In the llm_rl_scripts/twenty_questions/bc/train_bc.py script file unresolved reference 'train_text_histories'. Should it be train_text_trajectories?

I have not found the model which is suitable to be an oracle. Tried gpt2, it fails with the following error: Traceback (most recent call last): File "/usr/local/lib/python3.9/runpy.py", line 197, in _run_module_as_main return _run_code(code, main_globals, None, File "/usr/local/lib/python3.9/runpy.py", line 87, in _run_code exec(code, run_globals) File ".../llm_rl_scripts/twenty_questions/bc/train_bc.py", line 316, in <module> tyro.cli(main) File ".../venv1/lib/python3.9/site-packages/tyro/_cli.py", line 114, in cli _cli_impl( File ".../venv1/lib/python3.9/site-packages/tyro/_cli.py", line 293, in _cli_impl out, consumed_keywords = _calling.call_from_args( File ".../venv1/lib/python3.9/site-packages/tyro/_calling.py", line 192, in call_from_args return unwrapped_f(*args, **kwargs), consumed_keywords # type: ignore File ".../llm_rl_scripts/twenty_questions/bc/train_bc.py", line 152, in main oracle=T5Oracle.load_oracle( File ".../llm_rl_scripts/twenty_questions/env/oracle.py", line 107, in load_oracle params, model = t5_load_params( File ".../JAXSeq/JaxSeq/models/T5/load.py", line 229, in load_params with open(os.path.join(model_load_path, 'config.json'), 'r') as f: File ".../JAXSeq/JaxSeq/bucket_manager.py", line 24, in open_with_bucket f = open(path, mode=mode, **kwargs) FileNotFoundError: [Errno 2] No such file or directory: 'gpt2/config.json'

Is this a model from a dataset link?

Please resolve this whole issue as soon as possible.

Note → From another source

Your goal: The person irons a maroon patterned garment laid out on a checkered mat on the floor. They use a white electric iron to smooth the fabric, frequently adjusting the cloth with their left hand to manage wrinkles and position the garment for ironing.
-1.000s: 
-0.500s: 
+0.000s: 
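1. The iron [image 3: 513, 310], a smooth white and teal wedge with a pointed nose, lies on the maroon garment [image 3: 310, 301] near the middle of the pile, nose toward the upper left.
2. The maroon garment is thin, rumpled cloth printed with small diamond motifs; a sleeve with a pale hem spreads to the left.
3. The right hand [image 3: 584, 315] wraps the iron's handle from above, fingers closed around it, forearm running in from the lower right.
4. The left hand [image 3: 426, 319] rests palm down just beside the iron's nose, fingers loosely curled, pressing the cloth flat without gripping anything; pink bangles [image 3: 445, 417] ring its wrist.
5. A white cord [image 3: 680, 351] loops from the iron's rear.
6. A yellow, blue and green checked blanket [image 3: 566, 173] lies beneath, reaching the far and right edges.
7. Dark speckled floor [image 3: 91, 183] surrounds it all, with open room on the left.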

icwhite commented 6 months ago

Thank you for reaching out. We will address your concerns in full shortly. Here are some answers to your questions.

Maze

I ran python -m llm_rl_scripts.maze.bc.eval_bc PARAMS my_path --data-mesh-shape 4 --model-mesh-shape 2 --policy-n-rollouts 4 --no-do-accuracy-eval with the bc checkpoint linked here: https://rail.eecs.berkeley.edu/datasets/rl-llm-bench-dataset/maze/checkpoints/fully_observed/bc/

and I got an average reward of -75.36, so this seems to work. You are right that the policy used in the training script and the default in the evaluation script is different. In our evaluation in the paper, we used GPT2PPOPolicy, so we will update this.

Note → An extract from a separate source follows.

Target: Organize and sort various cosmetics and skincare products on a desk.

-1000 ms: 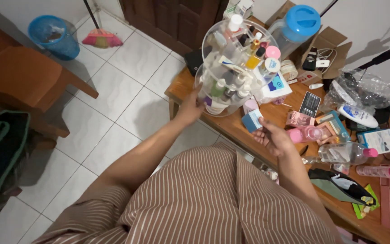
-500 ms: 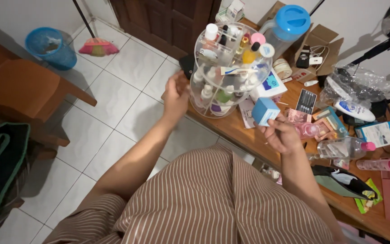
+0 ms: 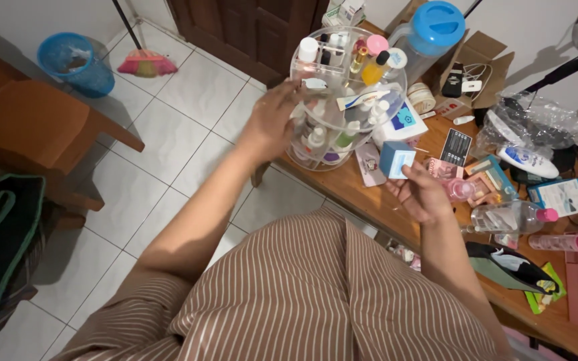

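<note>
Reaching out w/ arm extended, the left hand [image 3: 274, 124] rests against the side wall of a clear round organizer [image 3: 342, 127], fingers spread and curled onto the plastic, touching but not clamped around it. Right hand [image 3: 423, 194] sits lower and nearer the body, palm up-ish, thumb and fingers pinched on a small blue box [image 3: 396, 159] held just above the desk edge, beside the organizer's base.

Organizer stands on a wooden desk [image 3: 362, 194], two tiers packed w/ small bottles and tubes, upright. Desk is crowded: big blue-lidded jug [image 3: 433, 30] behind the organizer, cardboard box [image 3: 476, 63] w/ cables, clear water bottle [image 3: 510, 217] w/ pink cap lying on its side near the right hand, pink cartons at far right.

Room: white tile floor [image 3: 168, 140], dark wooden door [image 3: 249, 30], blue bin [image 3: 75, 63], pink broom head [image 3: 145, 63], wooden chair [image 3: 41, 127] at left, green-trimmed bag [image 3: 1, 254]. Striped shirt [image 3: 302, 294] fills the foreground.
</note>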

In the meantime, if you are evaluating a checkpoint other than the one linked in the repository, I recommend that you run for more epochs. For the maze task, we trained our methods for 50-100 epochs for each algorithm since the dataset is relatively small. We will add this hyperparameter to an updated version of the paper.

Chess

  1. Yes, when running with chess, we set 'TOKENIZERS_PARALLELISM=false'.

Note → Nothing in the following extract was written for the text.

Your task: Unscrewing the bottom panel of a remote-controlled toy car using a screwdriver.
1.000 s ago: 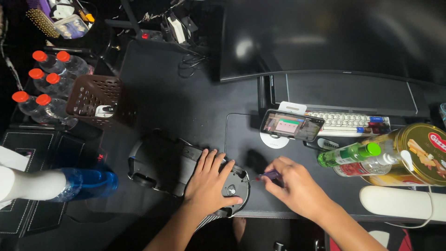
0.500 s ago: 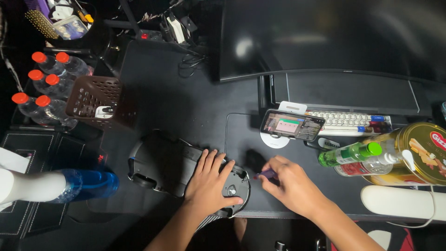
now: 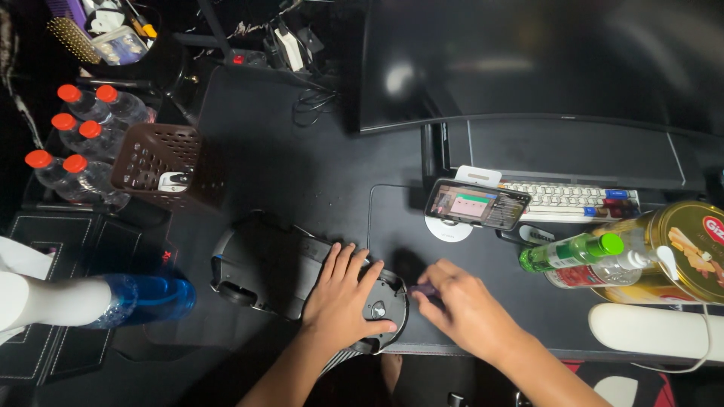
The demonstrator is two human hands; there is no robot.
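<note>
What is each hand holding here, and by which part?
Right hand pinches a small purple-handled tool by its handle; left hand presses flat on the black device.

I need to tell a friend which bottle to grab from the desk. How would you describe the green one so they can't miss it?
Start at the round gold tin on the desk's right edge, below the big monitor. Against its left side lie two bottles. The green bottle is the upper one, with a green cap; the clear pump bottle below it has a white nozzle.

The left hand [image 3: 343, 295] covers much of the black device [image 3: 264, 267] beneath it. At three o'clock, the right hand's [image 3: 467, 309] fingers [image 3: 431, 280] hide all but a sliver of a small purple tool [image 3: 421, 289]. The gold tin [image 3: 690, 245] is cut off at the right edge; the phone [image 3: 477, 203] screen is too small to read.
</note>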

  2. It looks like you ran out of memory. I would recommend using a smaller batch_size and setting grad_accum_steps to be higher.

  3. Fixed. I added the starting position here.

20 Questions

Apologies for the confusion. Yes, that link is for the simulator. Please download it and then point 'oracle_model_path' at the path to the model.

We will get to the remaining issues shortly. Thank you for your patience!

PioneerAlexander commented 5 months ago

@icwhite Hello, are there any updates on the remaining issues?

icwhite commented 5 months ago

Hi, I have resolved the issues for 20 questions, and fully observed maze. We are still working on Text-Nav, Guess My City, and Car Dealer issues.

icwhite commented 5 months ago

We have resolved the car dealer issue. Please see recent merge.